**WHAT IS REQUIRED:**
Would you copy the lines below exactly and omit the images?

**MATERIAL PROVIDED:**
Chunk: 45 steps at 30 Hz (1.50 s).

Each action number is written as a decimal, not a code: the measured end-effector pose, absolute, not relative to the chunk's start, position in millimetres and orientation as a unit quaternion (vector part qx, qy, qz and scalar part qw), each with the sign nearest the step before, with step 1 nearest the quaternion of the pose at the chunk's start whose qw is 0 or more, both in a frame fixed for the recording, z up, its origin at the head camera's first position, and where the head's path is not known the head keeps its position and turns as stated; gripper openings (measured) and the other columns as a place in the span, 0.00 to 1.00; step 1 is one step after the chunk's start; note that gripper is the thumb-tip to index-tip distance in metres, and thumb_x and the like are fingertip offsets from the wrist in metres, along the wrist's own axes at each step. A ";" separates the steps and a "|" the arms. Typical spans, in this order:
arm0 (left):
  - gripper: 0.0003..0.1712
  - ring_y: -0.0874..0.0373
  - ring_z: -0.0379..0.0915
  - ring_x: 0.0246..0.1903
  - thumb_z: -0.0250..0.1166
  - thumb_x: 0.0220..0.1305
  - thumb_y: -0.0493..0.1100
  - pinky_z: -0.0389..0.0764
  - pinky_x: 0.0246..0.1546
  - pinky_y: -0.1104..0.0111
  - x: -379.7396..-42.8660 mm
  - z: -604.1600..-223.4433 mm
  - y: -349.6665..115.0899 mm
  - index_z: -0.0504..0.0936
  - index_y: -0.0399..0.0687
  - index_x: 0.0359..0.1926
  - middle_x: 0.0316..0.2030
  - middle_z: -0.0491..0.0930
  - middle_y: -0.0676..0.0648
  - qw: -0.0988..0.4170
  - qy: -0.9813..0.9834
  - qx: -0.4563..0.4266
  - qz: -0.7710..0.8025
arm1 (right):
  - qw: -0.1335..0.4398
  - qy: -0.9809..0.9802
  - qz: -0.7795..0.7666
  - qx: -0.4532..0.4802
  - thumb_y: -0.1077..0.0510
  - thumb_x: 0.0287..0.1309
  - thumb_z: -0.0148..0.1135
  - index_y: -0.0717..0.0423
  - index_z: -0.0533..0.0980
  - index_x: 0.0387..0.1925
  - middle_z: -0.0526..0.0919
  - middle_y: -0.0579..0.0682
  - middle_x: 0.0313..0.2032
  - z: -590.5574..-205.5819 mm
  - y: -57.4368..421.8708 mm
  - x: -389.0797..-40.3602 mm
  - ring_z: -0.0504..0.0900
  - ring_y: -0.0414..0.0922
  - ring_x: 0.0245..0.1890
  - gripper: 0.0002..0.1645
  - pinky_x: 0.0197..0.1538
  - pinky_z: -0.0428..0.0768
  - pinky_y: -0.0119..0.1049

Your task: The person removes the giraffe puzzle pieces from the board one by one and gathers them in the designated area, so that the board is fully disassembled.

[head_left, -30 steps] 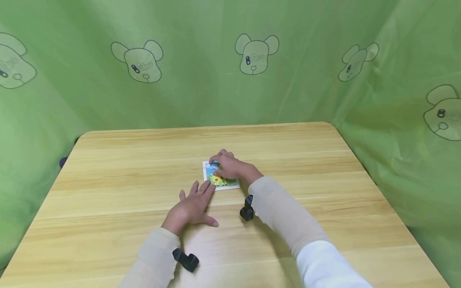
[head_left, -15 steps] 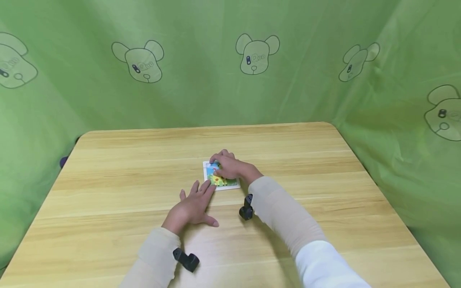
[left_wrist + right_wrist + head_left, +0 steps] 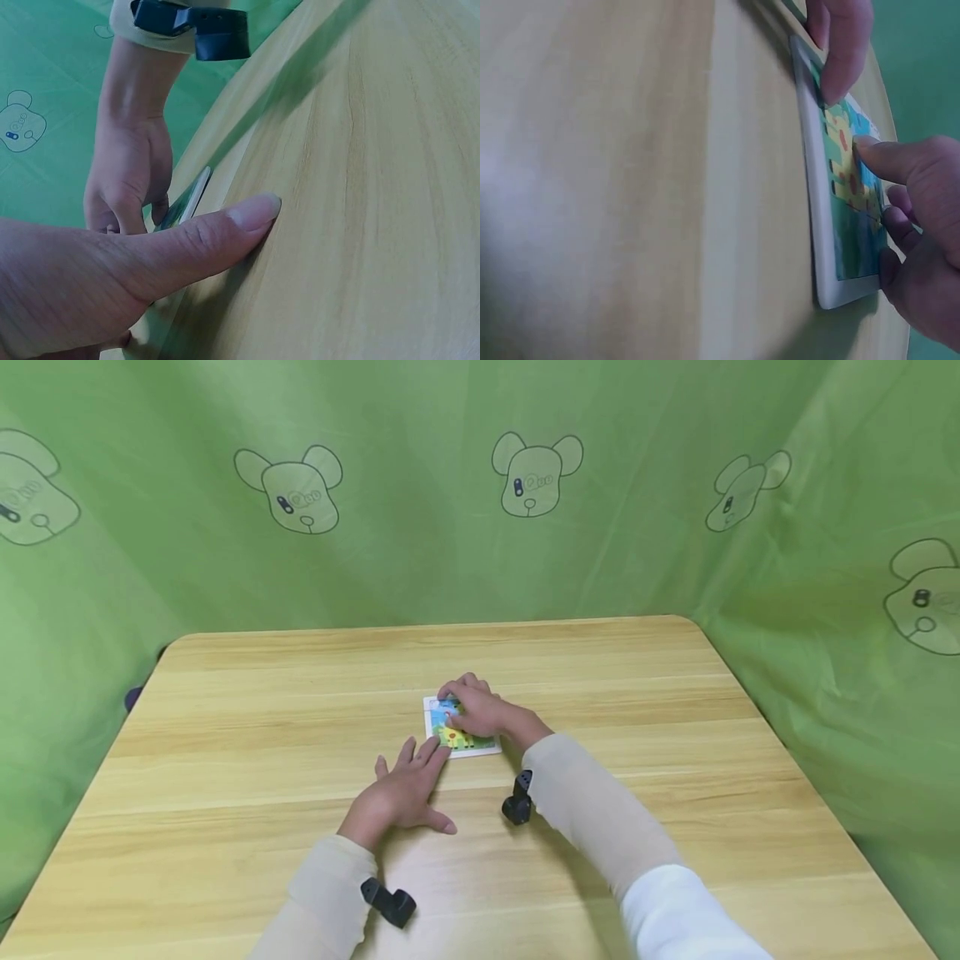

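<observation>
A small jigsaw puzzle with a white border and a yellow giraffe on blue and green lies flat on the table. My left hand is spread palm down, its fingertips on the puzzle's near left corner and the thumb apart on the wood. My right hand curls over the far right part, covering much of the picture. In the right wrist view, the right thumb touches the puzzle's face, with the other fingers bent at its far edge. In the left wrist view the left thumb hides most of the puzzle.
The wooden table has rounded far corners. Green curtains with printed bear heads stand behind it and at both sides. Black wrist cameras are strapped to the left sleeve and right sleeve.
The right wrist and its camera shift very slightly to the right. The left hand and the puzzle stay in place.
</observation>
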<state>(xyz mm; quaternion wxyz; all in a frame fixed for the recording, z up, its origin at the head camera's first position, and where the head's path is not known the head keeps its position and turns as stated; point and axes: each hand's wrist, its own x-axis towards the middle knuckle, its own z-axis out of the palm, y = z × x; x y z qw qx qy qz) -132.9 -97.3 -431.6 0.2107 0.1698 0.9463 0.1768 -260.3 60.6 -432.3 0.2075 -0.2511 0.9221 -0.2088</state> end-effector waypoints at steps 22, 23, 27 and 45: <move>0.68 0.37 0.33 0.71 0.72 0.40 0.68 0.44 0.59 0.29 -132.6 -432.3 -97.1 0.44 0.51 0.74 0.75 0.39 0.45 0.207 0.947 0.174 0.175 | 0.127 0.935 -0.221 -0.247 0.47 0.62 0.57 0.50 0.72 0.56 0.69 0.50 0.54 -447.6 57.2 -255.1 0.65 0.48 0.53 0.23 0.55 0.65 0.45; 0.68 0.37 0.34 0.71 0.72 0.39 0.68 0.44 0.59 0.29 -132.6 -432.2 -97.2 0.44 0.51 0.74 0.75 0.39 0.45 0.207 0.947 0.174 0.175 | 0.127 0.935 -0.221 -0.247 0.47 0.62 0.57 0.49 0.72 0.55 0.69 0.50 0.54 -447.7 57.1 -255.3 0.65 0.48 0.53 0.22 0.54 0.65 0.45; 0.68 0.37 0.34 0.71 0.72 0.39 0.68 0.44 0.59 0.29 -132.6 -432.4 -97.3 0.44 0.51 0.74 0.75 0.40 0.45 0.206 0.947 0.174 0.174 | 0.127 0.934 -0.223 -0.248 0.46 0.61 0.57 0.50 0.73 0.54 0.68 0.50 0.54 -448.3 56.8 -255.9 0.65 0.49 0.53 0.22 0.54 0.65 0.45; 0.68 0.37 0.33 0.72 0.71 0.40 0.69 0.43 0.60 0.30 -133.8 -433.3 -97.1 0.43 0.53 0.75 0.75 0.39 0.46 0.212 0.948 0.172 0.164 | 0.116 0.941 -0.207 -0.241 0.44 0.62 0.56 0.51 0.71 0.57 0.68 0.51 0.52 -450.7 58.8 -255.6 0.66 0.47 0.49 0.26 0.54 0.67 0.43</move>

**YOUR RESPONSE:**
Chunk: 45 steps at 30 Hz (1.50 s).

Each action number is written as a decimal, not a code: the measured end-effector pose, absolute, not relative to the chunk's start, position in millimetres and orientation as a unit quaternion (vector part qx, qy, qz and scalar part qw), each with the sign nearest the step before, with step 1 nearest the quaternion of the pose at the chunk's start whose qw is 0 or more, both in a frame fixed for the recording, z up, its origin at the head camera's first position, and where the head's path is not known the head keeps its position and turns as stated; gripper openings (measured) and the other columns as a place in the span, 0.00 to 1.00; step 1 is one step after the chunk's start; note that gripper is the thumb-tip to index-tip distance in metres, and thumb_x and the like are fingertip offsets from the wrist in metres, along the wrist's own axes at each step. A ";" separates the steps and a "|" the arms. Typical spans, in this order:
arm0 (left):
  - gripper: 0.0003..0.1712
  - ring_y: -0.0874..0.0373
  - ring_z: -0.0379..0.0915
  - ring_x: 0.0246..0.1903
  - thumb_z: -0.0250..0.1166
  - thumb_x: 0.0220..0.1305
  - thumb_y: -0.0493..0.1100
  - pinky_z: -0.0389..0.0764
  - pinky_x: 0.0246..0.1546
  - pinky_y: -0.1104..0.0111
  - x: -379.7396..-42.8660 mm
  - z: -604.1600..-223.4433 mm
  - y: -349.6665..115.0899 mm
  - index_z: -0.0504..0.0936
  - index_y: -0.0399..0.0687
  - index_x: 0.0359..0.1926
  - middle_x: 0.0316..0.2030
  - middle_z: -0.0491..0.0930
  - middle_y: -0.0676..0.0648
  - qw: -0.0988..0.4170
  - qy: -0.9813..0.9834
  - qx: -0.4563..0.4266
  - qz: -0.7710..0.8025
arm1 (right):
  - qw: -0.1335..0.4398
  - qy: -0.9809..0.9802
  - qz: -0.7795..0.7666
  - qx: -0.4532..0.4802
  - thumb_y: -0.1077..0.0510
  - thumb_x: 0.0287..0.1309
  - thumb_z: -0.0148..0.1135
  - index_y: -0.0717..0.0423
  - index_z: -0.0533..0.0980
  - index_x: 0.0387..0.1925
  - middle_z: -0.0526..0.0919
  - middle_y: -0.0579..0.0682
  - middle_x: 0.0313..0.2032
  - z: -590.5574..-205.5819 mm
  - y: -57.4368..421.8708 mm
  - x: -389.0797..-40.3602 mm
  - ring_z: -0.0504..0.0900
  - ring_y: -0.0414..0.0922
  - ring_x: 0.0245..0.1890
  - gripper: 0.0002..0.1645
  - pinky_x: 0.0197..0.1538
  - pinky_z: -0.0428..0.0768
  - pinky_y: -0.0119..0.1049

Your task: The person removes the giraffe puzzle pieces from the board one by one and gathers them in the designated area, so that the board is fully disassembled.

[head_left, -30 steps] 
[head_left, -15 steps] 
[left_wrist + right_wrist + head_left, +0 steps] 

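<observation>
A small jigsaw puzzle with a white border and a yellow giraffe on blue and green lies flat on the table. My left hand is spread palm down, its fingertips on the puzzle's near left corner and the thumb apart on the wood. My right hand curls over the far right part, covering much of the picture. In the right wrist view, the right thumb touches the puzzle's face, with the other fingers bent at its far edge. In the left wrist view the left thumb hides most of the puzzle.
The wooden table has rounded far corners. Green curtains with printed bear heads stand behind it and at both sides. Black wrist cameras are strapped to the left sleeve and right sleeve.
The right wrist and its camera shift very slightly to the right. The left hand and the puzzle stay in place.
</observation>
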<state>(xyz mm; quaternion wxyz; all in a frame fixed for the recording, z up, its origin at the head camera's first position, and where the head's path is not known the head keeps its position and turns as stated; point and axes: each hand's wrist, its own x-axis towards the middle knuckle, its own z-axis out of the palm, y = z × x; x y z qw qx qy qz) -132.9 -97.3 -431.6 0.2107 0.1698 0.9463 0.1768 -260.3 60.6 -432.3 0.2075 -0.2511 0.9221 -0.2088</state> end-effector waypoints at steps 22, 23, 27 and 45: <move>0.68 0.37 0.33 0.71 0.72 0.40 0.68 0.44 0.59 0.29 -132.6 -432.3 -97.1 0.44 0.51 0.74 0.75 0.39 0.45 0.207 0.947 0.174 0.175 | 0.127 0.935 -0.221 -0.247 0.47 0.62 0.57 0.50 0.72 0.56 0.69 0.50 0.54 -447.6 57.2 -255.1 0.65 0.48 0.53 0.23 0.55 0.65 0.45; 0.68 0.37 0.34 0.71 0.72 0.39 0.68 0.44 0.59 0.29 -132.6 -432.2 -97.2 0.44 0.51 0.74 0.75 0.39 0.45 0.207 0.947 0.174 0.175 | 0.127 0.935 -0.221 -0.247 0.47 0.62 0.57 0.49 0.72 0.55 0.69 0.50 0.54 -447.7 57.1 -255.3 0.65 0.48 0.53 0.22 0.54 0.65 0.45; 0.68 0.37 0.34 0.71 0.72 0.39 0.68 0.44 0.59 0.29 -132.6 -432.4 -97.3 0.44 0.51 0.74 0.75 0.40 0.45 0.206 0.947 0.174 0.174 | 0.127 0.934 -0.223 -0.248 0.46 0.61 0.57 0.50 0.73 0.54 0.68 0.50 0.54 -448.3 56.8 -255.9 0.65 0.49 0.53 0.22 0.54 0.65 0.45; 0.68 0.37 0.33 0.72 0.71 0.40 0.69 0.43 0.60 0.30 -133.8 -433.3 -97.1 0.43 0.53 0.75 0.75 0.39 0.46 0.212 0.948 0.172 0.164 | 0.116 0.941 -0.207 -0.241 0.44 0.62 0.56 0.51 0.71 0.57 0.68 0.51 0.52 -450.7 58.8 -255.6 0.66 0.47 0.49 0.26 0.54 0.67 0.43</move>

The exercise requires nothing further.